When you run install.packages("tidyverse") it also installs a number of other packages with more specialized uses, as well as many package dependencies such as fs and scales.

Purpose	Packages
Importing data	`DBI`, `dbplyr`, `haven`, `httr`, `readxl`, `rvest`, `jsonlite`, `xml2`
Wrangling specific types of data	`lubridate`, `hms`, `blob`
General programming	`magrittr`, `glue`, `reprex`, `rlang`
Modeling	`broom`, `modelr`
Under the hood	`pillar`, `rlang`, `cli`, `crayon`

Use tidyverse_deps(recursive = TRUE) to see a list of all 89 tidyverse packages and dependencies.

Top of Section

Loading data

This lesson uses data modified from the palmerpenguins package, which provides a dataset about 3 penguin species collected at Palmer Station Antarctica LTER.

Credit: Artwork by @allison_horst

For this lesson, the data has been split up into separate files – one for each study date when nests were observed. The sampling date is included in the file name but not in the data itself. Each row contains data on characteristics and measurements associated with one observation of a study nest.

Our goal is to read in all 50 of those files from the penguins folder into one data frame, and add the sampling date from each file name in the data. We will do this using map functions in purrr, the tidyverse workhorse for iteration. The inputs we will need are:

(1) a list of objects to iterate over, and
(2) the function to apply to each one.

Before seeing purrr::map in action, we will explore the inputs.

The list of objects to iterate over is a vector of file names, which can be created using dir_ls in fs. This package contains functions to work with files, filepaths, and directories. Most functions are named based on their unix equivalent, with the corresponding prefix file_, path_, or dir_.

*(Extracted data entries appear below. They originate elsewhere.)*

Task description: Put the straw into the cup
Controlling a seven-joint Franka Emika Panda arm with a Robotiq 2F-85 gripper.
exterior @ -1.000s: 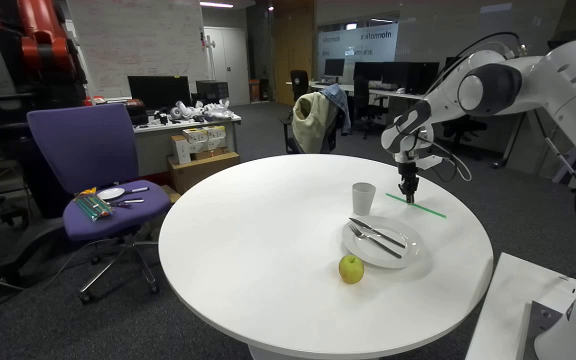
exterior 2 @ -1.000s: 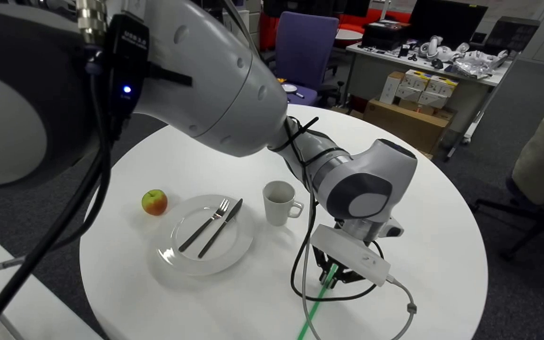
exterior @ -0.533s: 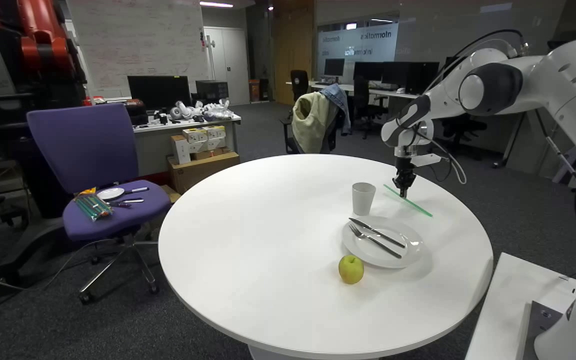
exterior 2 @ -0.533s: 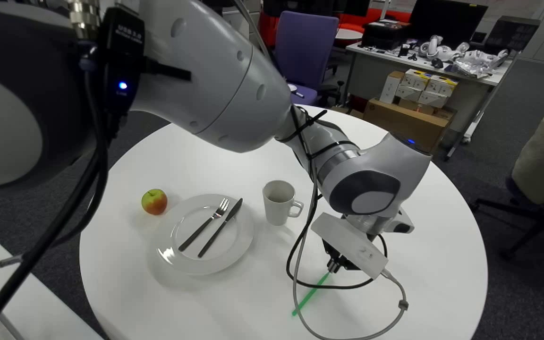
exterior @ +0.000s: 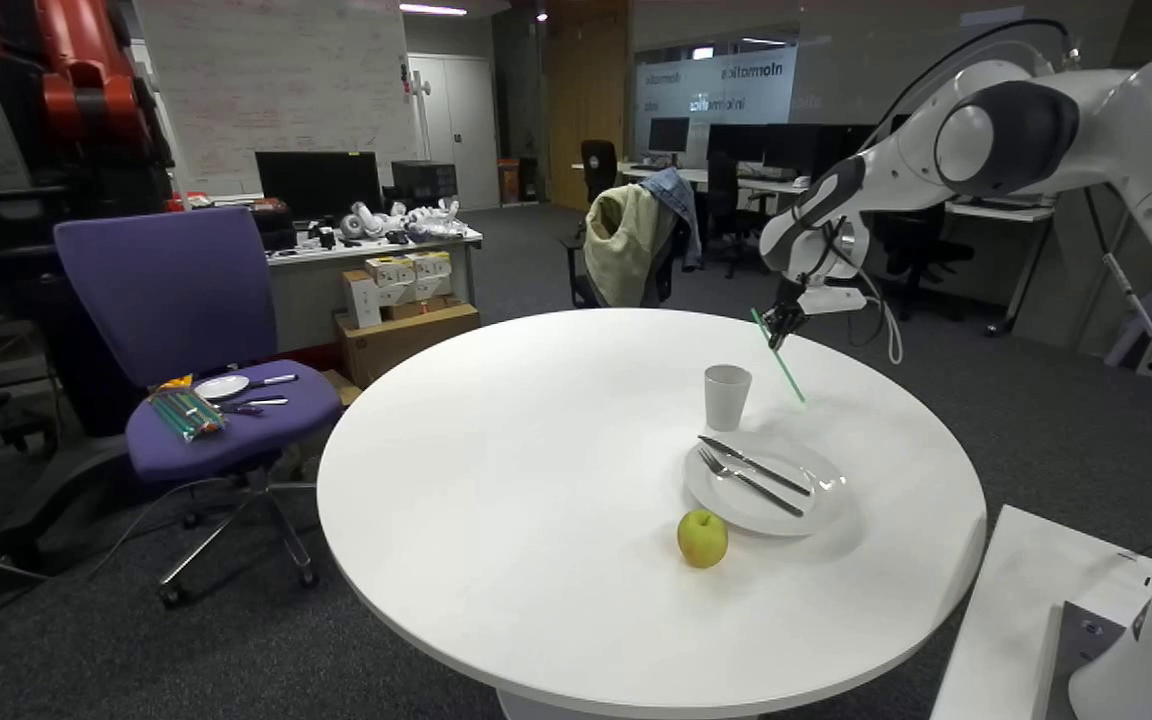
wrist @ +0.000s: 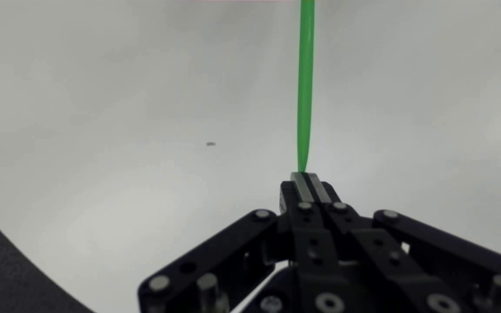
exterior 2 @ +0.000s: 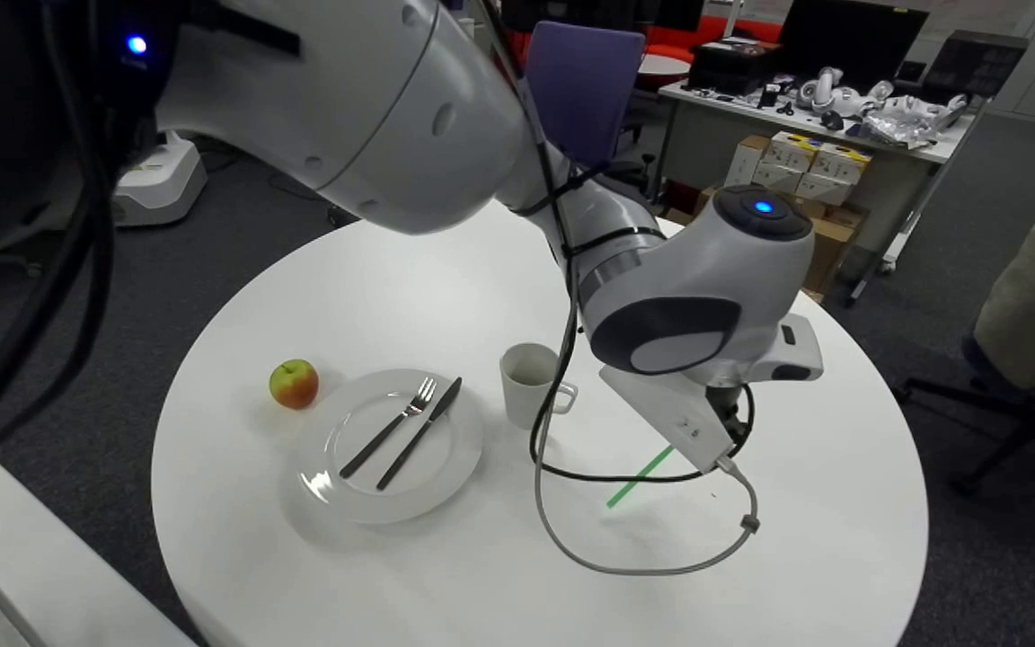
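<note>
1. In an exterior view the green straw point(exterior: 787, 371) slants in the pincer point(wrist: 306, 176), near the white mug point(exterior 2: 522, 395) but not in it; I cannot tell whether its lower end clears the round table point(exterior: 496, 500).
2. It looks like thin plastic tube, so I judge it very light, stiff along its length, yet easily squashed across (it narrows right at the pads point(wrist: 302, 188), perhaps pinched flat there).
3. The surface is probably smooth: the straw may swivel or slide if its tip catches the mug's rim. A kink is likelier than a break.
4. A hold above the middle suits insertion best, I think, and the present one sits there, the longer part pointing down; it likely needs turning more upright.
5. The pincer is drawn almost together: only a thin dark gap divides the pads, and they clasp the straw at their tips, touching nothing else that shows.
</note>
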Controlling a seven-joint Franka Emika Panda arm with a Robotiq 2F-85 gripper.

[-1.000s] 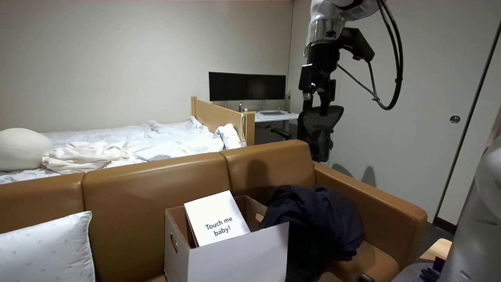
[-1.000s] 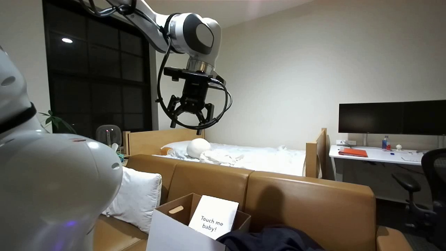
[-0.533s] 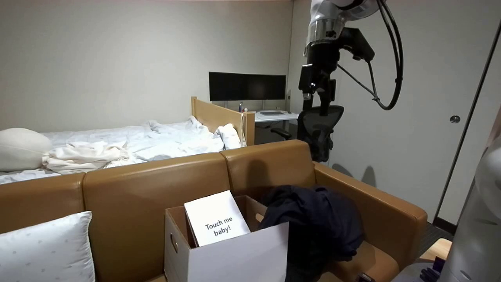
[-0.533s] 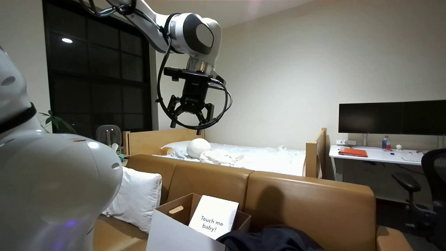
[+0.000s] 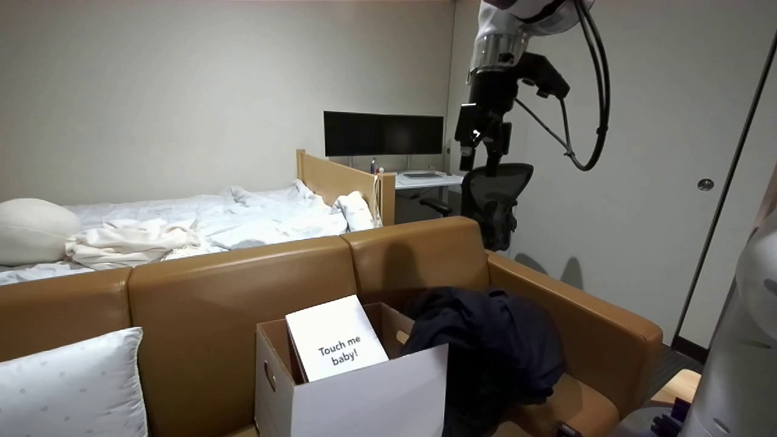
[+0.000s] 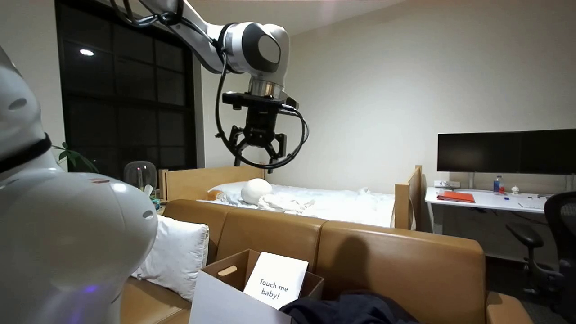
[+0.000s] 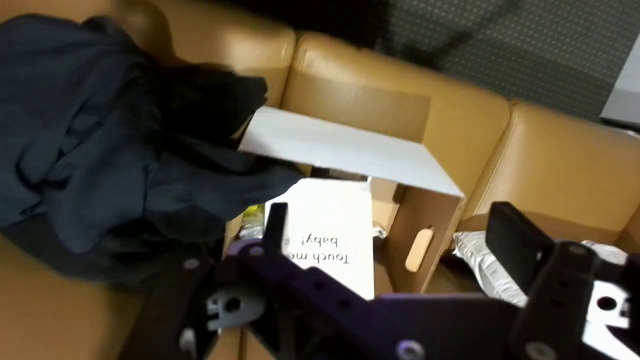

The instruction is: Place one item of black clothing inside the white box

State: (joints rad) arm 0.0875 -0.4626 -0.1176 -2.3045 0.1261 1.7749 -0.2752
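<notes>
The black clothing (image 5: pixel 485 340) lies heaped on the sofa against the white box (image 5: pixel 370 400). It also shows in an exterior view (image 6: pixel 351 310) and in the wrist view (image 7: pixel 95 135), where one fold reaches over the box's near corner. I cannot tell how many pieces the heap holds. The box shows in the wrist view (image 7: pixel 345 150) and in an exterior view (image 6: pixel 234 301), open at the top, brown inside. My gripper (image 7: pixel 389 207) is open and empty, high above the sofa and apart from both; it also shows in both exterior views (image 5: pixel 479 169) (image 6: pixel 254 166).
A white panel reading "Touch me baby!" (image 5: pixel 337 340) leans inside the box and fills part of its opening. The brown sofa's backrest (image 5: pixel 243 273) stands behind, its armrest (image 5: pixel 576 297) beside the clothing. A white pillow (image 5: pixel 73 382) lies on the sofa on the box's other side.
The arm has shifted slightly: the gripper moved left and a little up in an exterior view where the clothing shows fully, and right in the view with the window. Clothing and box have not moved.
</notes>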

Create a vector with all of the file names in the data/penguins folder:

library(fs)
penguin_files <- dir_ls('data/penguins')

If we were interested in only a subset of files in that directory, we could filter them by supplying a pattern to the argument glob or regexp, such as “only files with the word penguin in the name ending in .csv”.

> dir_ls('data/penguins', glob = "*penguins*.csv")

The function to apply to each of the file names is read_csv in readr, such as

> read_csv(file = penguin_files[1])

Rows: 8 Columns: 17

── Column specification ────────────────────────────────────────────────────────
Delimiter: ","
chr (10): studyName, Region, Island, Stage, Individual ID, Clutch Completion...
dbl  (7): Sample Number, Culmen Length (mm), Culmen Depth (mm), Flipper Leng...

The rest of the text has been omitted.